Their tears compose its humidity; 'tis a
dark abode full of mire, and wreck, and tempest."
She asked what would become of her then.
"At first you will languish as light as a vapour hovering upon the
waves; and after more lengthened ordeals and agonies, you will pass into
the forces of the sun, the very source of Intelligence!"
He did not speak, however, of Rabbet. Salammbo imagined that it was
through some shame for his vanquished goddess, and calling her by a
common name which designated the moon, she launched into blessings upon
the soft and fertile planet. At last he exclaimed:
"No! no! she draws all her fecundity from the other! Do you not see
her hovering about him like an amorous woman running after a man in a
field?" And he exalted the virtue of light unceasingly.
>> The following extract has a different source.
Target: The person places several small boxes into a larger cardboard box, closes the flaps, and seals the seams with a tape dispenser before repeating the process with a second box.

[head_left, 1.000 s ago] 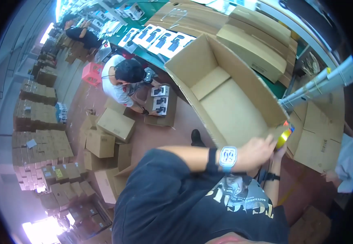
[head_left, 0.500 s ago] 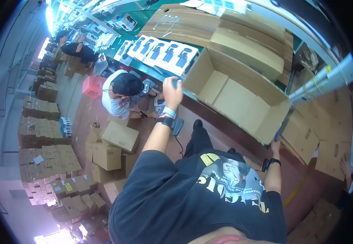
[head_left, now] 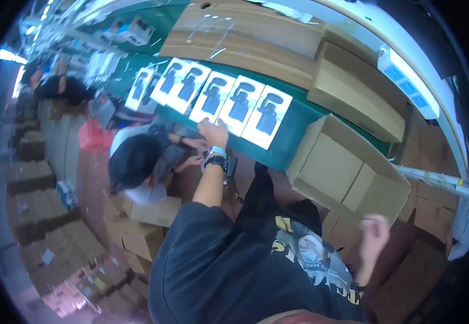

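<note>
My left hand (head_left: 213, 132) is at the near edge of a row of white printed boxes (head_left: 211, 99) on a green-topped table. Its fingers are curled, and whatever they may hold is hidden. Dark device pictures show on the box fronts. At the right, my right hand (head_left: 376, 232) is raised beside the near right side of an open, empty cardboard carton (head_left: 329, 178). Motion smears its fingers, so their grip is unclear. The carton stands tilted in view at the table's edge, apart from my left hand.
A co-worker in a dark cap (head_left: 134, 159) sits low at the left, hands close to my left wrist. Behind the carton lies a long closed cardboard box (head_left: 359, 92). A wooden board (head_left: 245, 32) covers the far tabletop. Stacked cartons (head_left: 56, 259) fill the left floor; a power strip (head_left: 407, 83) hangs at the right.
My view has turned, bringing the white boxes nearer. My left hand has left the carton's side for the box row. My right hand has come away from the carton's near corner.
</note>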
Far from depressing her mystic desires, he sought, on the contrary,
to excite them, and he even seemed to take joy in grieving her by the
revelation of a pitiless doctrine. In spite of the pains of her love
Salammbo threw herself upon it with transport.
But the more that Schahabarim felt himself in doubt about Tanith, the
more he wished to believe in her. At the bottom of his soul he was
arrested by remorse. He needed some proof, some manifestation from the
gods, and in the hope of obtaining it the priest devised an enterprise
which might save at once his country and his belief.